- [Problem to solve]:
Repeat the first line of the listing and each line after it, exactly, through the line containing "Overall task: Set".
Provided material below:
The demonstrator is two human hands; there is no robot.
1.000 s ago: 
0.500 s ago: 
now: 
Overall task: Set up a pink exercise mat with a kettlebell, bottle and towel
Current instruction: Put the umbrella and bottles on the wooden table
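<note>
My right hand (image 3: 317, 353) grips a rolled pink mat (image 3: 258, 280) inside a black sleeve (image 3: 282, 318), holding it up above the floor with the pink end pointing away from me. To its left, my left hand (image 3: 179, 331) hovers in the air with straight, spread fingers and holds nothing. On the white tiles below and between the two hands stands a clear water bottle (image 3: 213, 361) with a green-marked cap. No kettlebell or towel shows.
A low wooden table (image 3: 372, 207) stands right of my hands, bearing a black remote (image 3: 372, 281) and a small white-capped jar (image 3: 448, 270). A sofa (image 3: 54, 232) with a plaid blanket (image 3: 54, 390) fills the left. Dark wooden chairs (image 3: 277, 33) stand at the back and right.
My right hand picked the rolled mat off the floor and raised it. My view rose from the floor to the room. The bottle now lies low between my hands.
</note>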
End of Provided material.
- [Solution for this task]:
The demonstrator is two human hands; there is no robot.
1.000 s ago: 
0.500 s ago: 
now: 
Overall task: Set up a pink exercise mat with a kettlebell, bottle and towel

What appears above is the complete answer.